Traditionally they were dried in the sun, hanging them on threads. Today they are artificially dried. The berries are dried leaving a moisture content of 4-6%. At that point they are ground and rehydrated to 8-11% humidity.

Fresh or dried fleshy berries, whole or powdered, are used.

They can be eaten fresh (in this way they have the best of their properties) but they can be safely preserved in oil or dried in the sun.

If you have launched into the cultivation of this incredible plant and want to keep the seeds to reproduce them next year, do this: collect and seeds, wash them well in order to eliminate all placental residues and leave them to dry, placing them on sheets of paper, in a warm and dry place for a couple of weeks so that they are dry. After this period you can put them in a paper bag and keep them in a dry place for the next year.


See: «Medicinal plants: pepper».


Its use in the kitchen is known to all. Dosed wisely, it enhances numerous dishes.


The English term pepper which means "pepper" used to indicate chilli is actually incorrect as pepper belongs to the genusPiper (where we find white pepper and black pepper) and to the family ofPiperaceae (a whole other planet!).

In Mexico, Central America and Southwest America the chili pepper is called kilos. The Spanish wordchile is a variation of kil derived from the (Aztec) dialect of Nahuatl which referred to plants now known asCapsicum.

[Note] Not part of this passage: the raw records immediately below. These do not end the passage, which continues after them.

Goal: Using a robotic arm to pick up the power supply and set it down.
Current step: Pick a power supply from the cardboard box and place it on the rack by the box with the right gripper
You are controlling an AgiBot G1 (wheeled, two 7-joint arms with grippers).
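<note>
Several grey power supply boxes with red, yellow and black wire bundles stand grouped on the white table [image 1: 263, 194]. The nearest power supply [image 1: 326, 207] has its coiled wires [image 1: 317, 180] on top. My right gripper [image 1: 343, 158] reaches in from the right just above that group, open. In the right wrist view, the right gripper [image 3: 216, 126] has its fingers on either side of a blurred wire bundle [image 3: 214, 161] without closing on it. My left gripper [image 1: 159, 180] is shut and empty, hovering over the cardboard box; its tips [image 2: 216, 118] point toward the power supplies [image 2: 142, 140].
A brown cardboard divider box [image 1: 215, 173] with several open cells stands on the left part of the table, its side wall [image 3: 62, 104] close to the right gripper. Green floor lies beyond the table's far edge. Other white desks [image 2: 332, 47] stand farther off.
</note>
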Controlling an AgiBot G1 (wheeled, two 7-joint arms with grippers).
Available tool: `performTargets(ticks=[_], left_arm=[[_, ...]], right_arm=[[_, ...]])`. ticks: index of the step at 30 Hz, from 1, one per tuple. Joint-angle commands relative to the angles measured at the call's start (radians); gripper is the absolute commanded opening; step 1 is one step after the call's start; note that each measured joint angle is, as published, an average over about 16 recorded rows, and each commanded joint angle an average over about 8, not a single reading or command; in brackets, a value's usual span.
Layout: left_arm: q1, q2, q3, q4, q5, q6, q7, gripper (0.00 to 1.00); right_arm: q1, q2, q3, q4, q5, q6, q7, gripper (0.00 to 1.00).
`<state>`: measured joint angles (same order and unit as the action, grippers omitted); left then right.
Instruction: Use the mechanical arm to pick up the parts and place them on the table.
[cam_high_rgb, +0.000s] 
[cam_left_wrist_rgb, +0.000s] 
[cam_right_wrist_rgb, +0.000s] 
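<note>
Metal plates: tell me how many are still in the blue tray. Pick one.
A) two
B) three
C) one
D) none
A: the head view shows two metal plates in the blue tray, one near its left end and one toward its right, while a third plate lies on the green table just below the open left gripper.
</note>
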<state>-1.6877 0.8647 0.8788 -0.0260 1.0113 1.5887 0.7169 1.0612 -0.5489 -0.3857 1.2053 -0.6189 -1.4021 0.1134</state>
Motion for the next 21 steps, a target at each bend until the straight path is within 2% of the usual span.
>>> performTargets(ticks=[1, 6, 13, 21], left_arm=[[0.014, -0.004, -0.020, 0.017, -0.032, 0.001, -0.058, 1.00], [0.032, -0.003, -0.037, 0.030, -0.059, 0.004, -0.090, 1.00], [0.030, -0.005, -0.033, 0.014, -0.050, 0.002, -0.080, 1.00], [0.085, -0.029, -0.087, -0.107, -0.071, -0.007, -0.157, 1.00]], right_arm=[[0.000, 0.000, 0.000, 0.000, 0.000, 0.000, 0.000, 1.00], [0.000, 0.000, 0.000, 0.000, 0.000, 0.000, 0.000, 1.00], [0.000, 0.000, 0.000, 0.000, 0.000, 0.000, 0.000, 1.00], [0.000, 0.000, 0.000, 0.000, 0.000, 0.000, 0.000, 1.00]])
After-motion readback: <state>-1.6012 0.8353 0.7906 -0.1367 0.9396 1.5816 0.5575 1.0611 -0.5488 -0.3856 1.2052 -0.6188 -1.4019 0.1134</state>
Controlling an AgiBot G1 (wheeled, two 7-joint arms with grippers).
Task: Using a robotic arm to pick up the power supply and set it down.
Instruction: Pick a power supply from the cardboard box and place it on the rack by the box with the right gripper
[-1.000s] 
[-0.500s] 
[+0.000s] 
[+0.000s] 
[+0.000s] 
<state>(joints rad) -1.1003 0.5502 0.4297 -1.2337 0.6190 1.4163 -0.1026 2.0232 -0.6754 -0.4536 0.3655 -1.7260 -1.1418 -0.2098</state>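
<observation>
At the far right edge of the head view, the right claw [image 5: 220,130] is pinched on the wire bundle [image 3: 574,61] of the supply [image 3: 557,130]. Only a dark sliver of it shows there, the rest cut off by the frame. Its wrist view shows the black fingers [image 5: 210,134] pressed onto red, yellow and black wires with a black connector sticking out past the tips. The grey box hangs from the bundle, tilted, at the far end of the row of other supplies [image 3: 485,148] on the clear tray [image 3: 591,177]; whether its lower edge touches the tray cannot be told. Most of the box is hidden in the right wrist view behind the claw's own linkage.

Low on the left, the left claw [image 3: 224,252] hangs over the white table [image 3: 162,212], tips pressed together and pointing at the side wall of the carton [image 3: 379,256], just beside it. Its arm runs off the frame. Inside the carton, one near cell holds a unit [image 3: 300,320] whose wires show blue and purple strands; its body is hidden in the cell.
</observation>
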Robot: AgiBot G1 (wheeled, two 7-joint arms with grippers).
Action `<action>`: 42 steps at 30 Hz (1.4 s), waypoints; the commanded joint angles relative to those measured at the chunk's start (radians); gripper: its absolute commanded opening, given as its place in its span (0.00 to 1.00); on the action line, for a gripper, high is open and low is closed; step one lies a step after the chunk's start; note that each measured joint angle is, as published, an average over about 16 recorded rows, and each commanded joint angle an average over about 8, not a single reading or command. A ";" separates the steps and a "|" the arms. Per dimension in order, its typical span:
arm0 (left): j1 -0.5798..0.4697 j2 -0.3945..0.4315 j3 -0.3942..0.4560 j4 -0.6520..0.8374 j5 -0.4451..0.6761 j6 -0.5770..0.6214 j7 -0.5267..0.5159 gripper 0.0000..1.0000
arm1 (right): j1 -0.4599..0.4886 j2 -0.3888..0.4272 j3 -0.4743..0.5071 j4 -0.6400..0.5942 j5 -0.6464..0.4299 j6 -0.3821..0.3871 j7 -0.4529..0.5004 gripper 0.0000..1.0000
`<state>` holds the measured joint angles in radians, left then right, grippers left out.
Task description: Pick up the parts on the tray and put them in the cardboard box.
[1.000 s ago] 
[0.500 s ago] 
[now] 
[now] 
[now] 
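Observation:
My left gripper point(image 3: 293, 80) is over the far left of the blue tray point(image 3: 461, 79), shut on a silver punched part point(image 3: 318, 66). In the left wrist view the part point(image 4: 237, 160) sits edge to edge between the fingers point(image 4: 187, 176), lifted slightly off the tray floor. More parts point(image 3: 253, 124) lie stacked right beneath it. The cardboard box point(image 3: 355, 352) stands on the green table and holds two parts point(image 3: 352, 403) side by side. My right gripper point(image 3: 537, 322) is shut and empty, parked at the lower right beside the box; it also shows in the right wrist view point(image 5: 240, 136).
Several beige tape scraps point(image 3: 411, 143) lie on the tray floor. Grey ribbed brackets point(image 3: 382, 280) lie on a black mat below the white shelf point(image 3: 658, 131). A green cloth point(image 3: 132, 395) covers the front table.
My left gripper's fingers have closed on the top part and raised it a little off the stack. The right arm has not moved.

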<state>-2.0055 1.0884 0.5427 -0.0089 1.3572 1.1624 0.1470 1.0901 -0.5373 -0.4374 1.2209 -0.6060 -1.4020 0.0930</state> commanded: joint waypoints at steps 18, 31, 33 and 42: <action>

In Texas the word kilos has been officially designated to indicate a typical dish (very good, editor's note) made up of beans, meat and hot peppers.

The name peperoncino is probably derived from its resemblance to pepper.


It is not certain what its origin is. It is likely that he was born in Peru and Bolivia.

It has been known since ancient times: it has in fact been ascertained that in Mexico it was also known by the Maya for therapeutic use and when the Spaniards landed in America the Aztecs had already created numerous varieties.

It was introduced to Europe by Christopher Columbus from the Americas at the end of the 1400s, with his second voyage, and it was the ship's doctor, Diego Alvaro Chanca, who discovered it by observing the local population who ate this plant that the indigenous people of Mexico they calledkilos.

In Europe, it was initially known as Indian pepper and it spread very quickly, above all thanks to its ease of cultivation and acclimatization and was called "the drug of the poor" as opposed to pepper which, more rare and very expensive, was reserved for the upper social classes.

Its rapid spread greatly shocked the Spaniards who expected great earnings from the sale of this spice but had to change their minds as it was grown very well everywhere so everyone could grow it in the home garden or in a jar on the windowsill.

Chemist Albert Szent-Györgyi, Nobel laureate in 1938, helped to enhance this vegetable by discovering in it a rich source of ascorbic acid (vitamin C) that stopped deaths from scurvy, a disease that killed thousands of sailors.

In 1816 P. A. Bucholtz isolated capsaicin, responsible for the spiciness but it was only in 1846, thanks to L. T. Thresh that it was synthesized and baptized with the name dicapsaicin.